During the first week, I went through training about animal care, how to handle animals, laboratory safety, and the ethics of animal testing. The lab that I am working with completes studies on rats and fish. I had not been added to protocol yet, so a lot of my first week was watching what the lab technicians do and helping out with small tasks like making cages. To me, this was the perfect way of settling into my job as a lab assistant because I really got to observe the method and type of work the technicians did.

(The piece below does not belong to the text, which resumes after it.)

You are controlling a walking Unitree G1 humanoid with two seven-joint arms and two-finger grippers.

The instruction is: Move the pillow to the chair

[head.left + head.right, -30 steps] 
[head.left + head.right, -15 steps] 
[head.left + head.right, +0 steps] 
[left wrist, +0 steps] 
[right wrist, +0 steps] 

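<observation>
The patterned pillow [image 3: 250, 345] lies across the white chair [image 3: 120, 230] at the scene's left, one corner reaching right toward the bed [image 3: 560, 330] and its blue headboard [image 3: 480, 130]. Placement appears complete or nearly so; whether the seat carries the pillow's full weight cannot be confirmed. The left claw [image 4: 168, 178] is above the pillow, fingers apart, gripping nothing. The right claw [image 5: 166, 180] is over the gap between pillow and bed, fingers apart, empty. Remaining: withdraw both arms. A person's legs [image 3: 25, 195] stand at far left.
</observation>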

The two most fascinating parts of my week was making nicotine for the self-administration rats and being able to dissect rats for toxicology studies. I made the nicotine in the lab alongside a fellow assistant after being taught once and walked through it by one of the lab technicians. I really enjoyed this because I felt like I was finally being able to apply what I had learned in my chemistry labs to something useful in the work world. We had to test the pH of the solution and adjust it to be just right by using NaOH and HCl solutions. It was really fun because I was able to use a digital pH detector instead of paper!

It also enjoyed learning how to dissect the spleen and brain out of rats, because I took an anatomy and physiology class in high school and dissected cats. At first it was a little bit tricky, but after observing some dissections and being walked through a few, I got the hang of it.

My first week was definitely very rewarding, because I learned a lot about how labs operate and all of the protocols and guidelines that go into research. I was also happy the I was able to survive my first week of work in the adult world! I know that I will learn a lot more throughout this internship and I am very grateful for the opportunity to complete it.